On Wed, Oct 5, 2016 at 3:29 PM, Linus Torvalds
<torvalds@linux-foundation.org> wrote:
> On Wed, Oct 5, 2016 at 3:17 PM, Kees Cook <keescook@chromium.org> wrote:
>>
>> With my more paranoid desires, I would prefer to keep "stop kernel
>> execution with the state set up by this process", not just "make the
>> process never return to user-space".
>
> Quite honestly, I think the answer to that is: "No. Not by default".
> So with some kind of kernel command line option, yes, kind of like
> "reboot_on_oops" (or whatever it is - I've never used it ;)
>
>>> And *if* we make BUG() actually do something sane (non-trapping), we
>>> can easily make it be generic, not arch-specific. In fact, I'd
>>> implement it by just adding a "handle_bug()" in kernel/panic.c...
>>
>> Yeah, I'm not sure what the right next step would be. Do we need a new
>> set of functions between WARN and BUG? Or maybe extract the
>> process-killing logic on a per-arch level and make it a specific API
>> so that it can be explicitly called as part of error-handling? Hmm
>
> So the process-killing logic actually used to historically just be
> "call do_exit()". In fact, that's what most architectures still do in
> their error paths. And it's what a lot of people who just want to kill
> the current code do.
>
> So calling "do_exit()" is actually perfectly fine. It's just that
> calling do_exit() from BUG_ON() is a major pain, because of the
> asynchronous nature of BUG_ON(). But if you are in a regular system
> call and don't hold any locks, do_exit() is still fine.

Well, that's the problem I repeatedly ran into: locks. And actually,
more than that. Even in seccomp when trying to do a clean death of a
process (without the paranoid requirement that kernel execution for
that syscall stop), I've run into problems with do_exit() -- in that
case it was bad ptrace state assumptions during signal delivery. I
originally used do_exit with the hardened usercopy stuff and that
would fall all over itself under lkdtm testing, since locks were held.
The "cleanest" way to handle it seemed to be the lock-busting logic
already built into BUG, so I moved to that.

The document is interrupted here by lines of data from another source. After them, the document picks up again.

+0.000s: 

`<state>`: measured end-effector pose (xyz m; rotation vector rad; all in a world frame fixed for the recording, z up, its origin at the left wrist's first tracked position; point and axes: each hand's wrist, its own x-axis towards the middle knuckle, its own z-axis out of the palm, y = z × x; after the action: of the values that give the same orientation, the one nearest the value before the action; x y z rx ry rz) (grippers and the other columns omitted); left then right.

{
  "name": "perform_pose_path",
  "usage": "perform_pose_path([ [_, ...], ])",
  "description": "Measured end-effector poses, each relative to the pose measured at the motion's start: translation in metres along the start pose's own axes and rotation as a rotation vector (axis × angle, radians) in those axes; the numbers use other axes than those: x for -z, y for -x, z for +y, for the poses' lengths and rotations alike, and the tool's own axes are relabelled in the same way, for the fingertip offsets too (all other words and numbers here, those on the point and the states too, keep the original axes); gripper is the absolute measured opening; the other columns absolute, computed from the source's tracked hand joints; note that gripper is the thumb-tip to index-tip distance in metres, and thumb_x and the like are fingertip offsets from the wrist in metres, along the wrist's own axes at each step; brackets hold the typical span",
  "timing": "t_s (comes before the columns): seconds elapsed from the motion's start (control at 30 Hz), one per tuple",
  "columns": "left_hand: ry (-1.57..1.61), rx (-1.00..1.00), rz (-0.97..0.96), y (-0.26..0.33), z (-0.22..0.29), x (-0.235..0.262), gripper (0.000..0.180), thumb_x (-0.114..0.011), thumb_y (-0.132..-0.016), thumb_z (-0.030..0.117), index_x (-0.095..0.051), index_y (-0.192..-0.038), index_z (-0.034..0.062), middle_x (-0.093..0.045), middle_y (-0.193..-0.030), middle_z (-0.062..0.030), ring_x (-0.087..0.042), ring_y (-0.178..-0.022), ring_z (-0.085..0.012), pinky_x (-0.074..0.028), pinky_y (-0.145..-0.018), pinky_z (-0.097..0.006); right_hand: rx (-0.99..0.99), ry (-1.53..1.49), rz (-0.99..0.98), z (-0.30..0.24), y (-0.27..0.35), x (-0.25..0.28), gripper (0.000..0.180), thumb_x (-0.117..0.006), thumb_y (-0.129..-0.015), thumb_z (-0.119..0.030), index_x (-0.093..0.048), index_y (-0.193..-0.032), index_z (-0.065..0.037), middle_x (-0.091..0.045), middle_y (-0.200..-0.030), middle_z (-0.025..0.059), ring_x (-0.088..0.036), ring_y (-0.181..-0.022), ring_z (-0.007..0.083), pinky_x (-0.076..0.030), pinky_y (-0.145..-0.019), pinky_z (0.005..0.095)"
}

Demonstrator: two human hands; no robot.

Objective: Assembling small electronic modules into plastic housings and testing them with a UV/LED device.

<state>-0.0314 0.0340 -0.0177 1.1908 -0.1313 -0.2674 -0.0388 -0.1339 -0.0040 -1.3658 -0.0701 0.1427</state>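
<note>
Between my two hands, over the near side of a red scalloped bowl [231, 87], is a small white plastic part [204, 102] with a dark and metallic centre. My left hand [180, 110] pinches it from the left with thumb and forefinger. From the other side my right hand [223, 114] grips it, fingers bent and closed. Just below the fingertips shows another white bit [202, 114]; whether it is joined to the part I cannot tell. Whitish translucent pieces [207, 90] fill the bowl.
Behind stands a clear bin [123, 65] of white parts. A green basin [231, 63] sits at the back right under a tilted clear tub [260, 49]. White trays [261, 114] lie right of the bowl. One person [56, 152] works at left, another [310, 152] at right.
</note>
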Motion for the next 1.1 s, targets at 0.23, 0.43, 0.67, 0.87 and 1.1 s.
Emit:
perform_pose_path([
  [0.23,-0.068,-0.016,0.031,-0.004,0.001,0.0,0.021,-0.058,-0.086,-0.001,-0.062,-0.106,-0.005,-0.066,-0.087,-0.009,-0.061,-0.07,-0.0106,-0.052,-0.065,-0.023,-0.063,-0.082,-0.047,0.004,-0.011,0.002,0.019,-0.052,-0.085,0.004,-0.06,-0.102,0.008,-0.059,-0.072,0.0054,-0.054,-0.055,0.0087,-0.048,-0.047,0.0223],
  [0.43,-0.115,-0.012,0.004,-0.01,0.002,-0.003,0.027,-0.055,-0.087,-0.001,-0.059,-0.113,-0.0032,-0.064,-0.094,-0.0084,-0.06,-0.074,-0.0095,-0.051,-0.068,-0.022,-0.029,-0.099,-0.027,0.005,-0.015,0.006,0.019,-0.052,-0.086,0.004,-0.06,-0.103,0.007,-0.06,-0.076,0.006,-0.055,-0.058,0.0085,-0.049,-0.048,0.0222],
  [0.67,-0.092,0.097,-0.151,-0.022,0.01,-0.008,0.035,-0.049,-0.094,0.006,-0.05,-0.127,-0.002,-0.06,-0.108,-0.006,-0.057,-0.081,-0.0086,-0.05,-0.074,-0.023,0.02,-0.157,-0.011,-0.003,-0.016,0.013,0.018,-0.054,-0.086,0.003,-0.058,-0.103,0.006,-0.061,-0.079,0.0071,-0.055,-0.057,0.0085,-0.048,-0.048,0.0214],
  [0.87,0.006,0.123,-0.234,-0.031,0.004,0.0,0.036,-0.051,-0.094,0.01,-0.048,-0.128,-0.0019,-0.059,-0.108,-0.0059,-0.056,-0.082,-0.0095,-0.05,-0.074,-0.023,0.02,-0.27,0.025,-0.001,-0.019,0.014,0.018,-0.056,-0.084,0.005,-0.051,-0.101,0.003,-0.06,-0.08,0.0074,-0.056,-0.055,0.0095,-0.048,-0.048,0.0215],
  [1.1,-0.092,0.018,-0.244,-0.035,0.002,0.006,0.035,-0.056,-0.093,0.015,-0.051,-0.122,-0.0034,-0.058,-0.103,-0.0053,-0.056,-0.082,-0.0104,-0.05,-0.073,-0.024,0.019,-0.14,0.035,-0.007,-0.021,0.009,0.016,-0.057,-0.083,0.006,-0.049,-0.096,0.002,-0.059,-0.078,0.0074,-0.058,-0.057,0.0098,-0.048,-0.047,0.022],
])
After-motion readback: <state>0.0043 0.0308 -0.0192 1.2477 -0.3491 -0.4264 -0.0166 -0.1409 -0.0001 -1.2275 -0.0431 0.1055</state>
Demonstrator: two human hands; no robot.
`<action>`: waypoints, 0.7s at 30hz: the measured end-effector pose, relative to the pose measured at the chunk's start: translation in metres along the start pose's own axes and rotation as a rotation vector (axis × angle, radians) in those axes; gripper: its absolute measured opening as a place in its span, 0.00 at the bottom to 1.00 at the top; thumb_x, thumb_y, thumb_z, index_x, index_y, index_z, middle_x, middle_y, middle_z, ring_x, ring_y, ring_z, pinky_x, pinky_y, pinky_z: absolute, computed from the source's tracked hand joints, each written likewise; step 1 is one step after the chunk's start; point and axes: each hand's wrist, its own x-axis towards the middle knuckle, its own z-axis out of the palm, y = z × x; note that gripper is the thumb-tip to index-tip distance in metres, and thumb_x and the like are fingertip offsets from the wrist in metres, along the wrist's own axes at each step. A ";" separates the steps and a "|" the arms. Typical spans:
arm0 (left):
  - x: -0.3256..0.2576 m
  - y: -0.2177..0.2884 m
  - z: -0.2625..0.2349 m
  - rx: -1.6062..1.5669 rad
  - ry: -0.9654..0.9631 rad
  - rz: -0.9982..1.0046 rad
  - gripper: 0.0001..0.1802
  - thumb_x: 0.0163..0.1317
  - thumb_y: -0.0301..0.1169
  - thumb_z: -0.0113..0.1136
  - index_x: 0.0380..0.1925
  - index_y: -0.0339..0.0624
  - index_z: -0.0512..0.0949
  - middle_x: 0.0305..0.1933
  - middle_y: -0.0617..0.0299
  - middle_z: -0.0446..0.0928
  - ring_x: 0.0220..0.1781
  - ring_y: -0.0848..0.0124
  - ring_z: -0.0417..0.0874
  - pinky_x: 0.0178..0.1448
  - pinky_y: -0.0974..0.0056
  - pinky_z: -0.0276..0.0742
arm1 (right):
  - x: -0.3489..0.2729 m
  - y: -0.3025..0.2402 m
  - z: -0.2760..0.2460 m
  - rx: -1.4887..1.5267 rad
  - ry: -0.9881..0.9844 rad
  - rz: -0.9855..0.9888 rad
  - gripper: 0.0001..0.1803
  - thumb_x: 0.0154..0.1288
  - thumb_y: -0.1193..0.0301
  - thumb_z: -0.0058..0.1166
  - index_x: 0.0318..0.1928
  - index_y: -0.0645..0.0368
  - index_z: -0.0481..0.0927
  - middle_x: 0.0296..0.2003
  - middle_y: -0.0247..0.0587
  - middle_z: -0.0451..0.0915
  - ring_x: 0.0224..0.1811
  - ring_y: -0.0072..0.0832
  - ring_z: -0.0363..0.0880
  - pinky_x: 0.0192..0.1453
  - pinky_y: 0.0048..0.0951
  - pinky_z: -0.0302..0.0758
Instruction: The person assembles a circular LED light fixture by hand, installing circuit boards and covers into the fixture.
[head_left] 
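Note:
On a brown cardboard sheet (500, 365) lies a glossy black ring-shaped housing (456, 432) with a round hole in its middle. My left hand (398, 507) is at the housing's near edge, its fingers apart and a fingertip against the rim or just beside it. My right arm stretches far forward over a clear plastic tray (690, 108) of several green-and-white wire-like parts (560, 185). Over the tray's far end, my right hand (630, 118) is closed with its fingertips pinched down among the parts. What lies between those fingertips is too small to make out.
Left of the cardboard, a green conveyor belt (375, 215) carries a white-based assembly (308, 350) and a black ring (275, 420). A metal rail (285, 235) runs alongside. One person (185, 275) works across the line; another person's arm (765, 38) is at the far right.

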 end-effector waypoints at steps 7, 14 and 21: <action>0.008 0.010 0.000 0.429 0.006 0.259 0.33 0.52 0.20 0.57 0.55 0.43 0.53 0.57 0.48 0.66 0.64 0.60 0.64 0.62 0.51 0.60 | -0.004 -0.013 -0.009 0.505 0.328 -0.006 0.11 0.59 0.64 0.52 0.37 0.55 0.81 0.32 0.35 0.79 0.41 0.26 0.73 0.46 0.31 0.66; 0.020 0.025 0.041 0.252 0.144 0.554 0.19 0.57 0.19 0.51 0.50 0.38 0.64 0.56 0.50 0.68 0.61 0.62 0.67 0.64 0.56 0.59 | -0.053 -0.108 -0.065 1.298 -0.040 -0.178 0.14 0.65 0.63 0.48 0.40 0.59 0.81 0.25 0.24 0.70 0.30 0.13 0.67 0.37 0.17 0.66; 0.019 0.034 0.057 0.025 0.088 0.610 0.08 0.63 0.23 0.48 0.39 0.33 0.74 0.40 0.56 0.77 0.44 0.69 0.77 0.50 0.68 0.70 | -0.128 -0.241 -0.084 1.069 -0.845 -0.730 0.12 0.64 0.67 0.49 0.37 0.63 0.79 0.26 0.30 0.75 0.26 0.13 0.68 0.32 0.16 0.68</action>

> In fact, all that x86 really does differently from do_exit() in the
> fault path is to reset the stack pointer first, so that you don't get
> stack smashers when you have recursive faults (which used to be one
> really nasty failure case, not just with BUG_ON(), but with any kernel
> oops in general). So on x86, the crash code actually calls a function
> called "rewind_stack_do_exit()" instead.
>
> But the name gives it away: it's the exact same thing.
>
> So you can actually do a generic BUG_ON() (even with the current
> semantics) pretty much today by just having a config option that the
> architecture can set to specify whether you should just call
> "do_exit()" or "rewind_stack_do_exit()" to do that final killing
> action.
>
> There's a few other possible gotcha's (the code is hard to follow
> because the normal implementation uses a trapping instruction and
> hides the BUG() information in the text, so you get the whole fault
> path), but on the whole I think it should be fairly straightforward do
> just get rid of all the arch code, and replace it with a generic
> function that can then decide internally whether it wants to just
> warn, whether it wants to SIGKILL, or whether it wants to do the
> traditional thing and just force do_exit(). Or do new things like
> reboot or just halt.
>
> But it really would be very nice to never have do_exit() have to worry
> about odd callers. We've had a *lot* of trouble over the years with
> deadlocks on critical locks in do_exit(), for example.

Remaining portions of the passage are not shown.